=== WHAT YOU HAVE TO DO ===
What is needed is an exact transcription of the listing, with the images removed.

=== COLLECTED DATA ===
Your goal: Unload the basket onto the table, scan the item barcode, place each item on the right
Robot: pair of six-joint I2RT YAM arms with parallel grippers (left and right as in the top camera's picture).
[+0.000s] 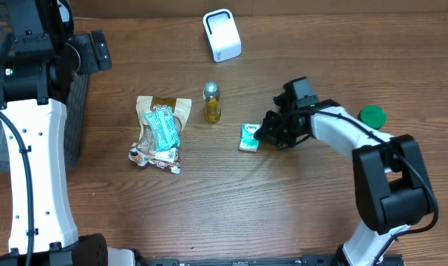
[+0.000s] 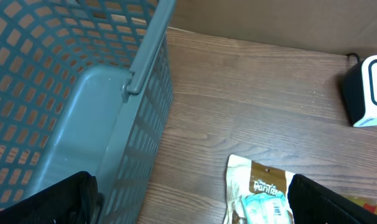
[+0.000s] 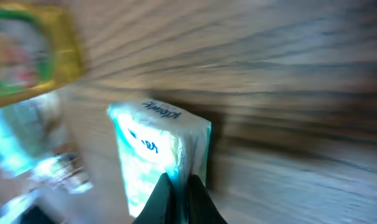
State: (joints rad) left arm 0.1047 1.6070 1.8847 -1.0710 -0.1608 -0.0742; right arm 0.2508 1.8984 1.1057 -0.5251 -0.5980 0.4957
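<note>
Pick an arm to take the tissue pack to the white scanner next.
Right. The right gripper is pinched shut on the edge of the tissue pack, so it only has to lift and carry it to the white scanner. The left gripper hangs open by the basket, far from the pack.

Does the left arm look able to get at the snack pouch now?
Probably yes: the left gripper is open, nothing lies between it and the snack pouch, and the basket stands aside.
</note>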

=== TASK RESULT ===
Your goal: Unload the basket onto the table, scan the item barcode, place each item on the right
Robot: pair of six-joint I2RT YAM arms with parallel grippers (left and right as in the top camera's picture).
[+0.000s] 
[+0.000s] 
[+0.000s] 
State: (joints rad) left arm 0.1047 1.6070 1.8847 -1.0710 -0.1608 -0.0742; right arm 0.2508 1.8984 1.1057 -0.5251 -0.5980 0.4957
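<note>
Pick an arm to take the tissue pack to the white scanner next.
Right. The right gripper is pinched shut on the edge of the tissue pack, so it only has to lift and carry it to the white scanner. The left gripper hangs open by the basket, far from the pack.

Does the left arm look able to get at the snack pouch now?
Probably yes: the left gripper is open, nothing lies between it and the snack pouch, and the basket stands aside.
</note>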

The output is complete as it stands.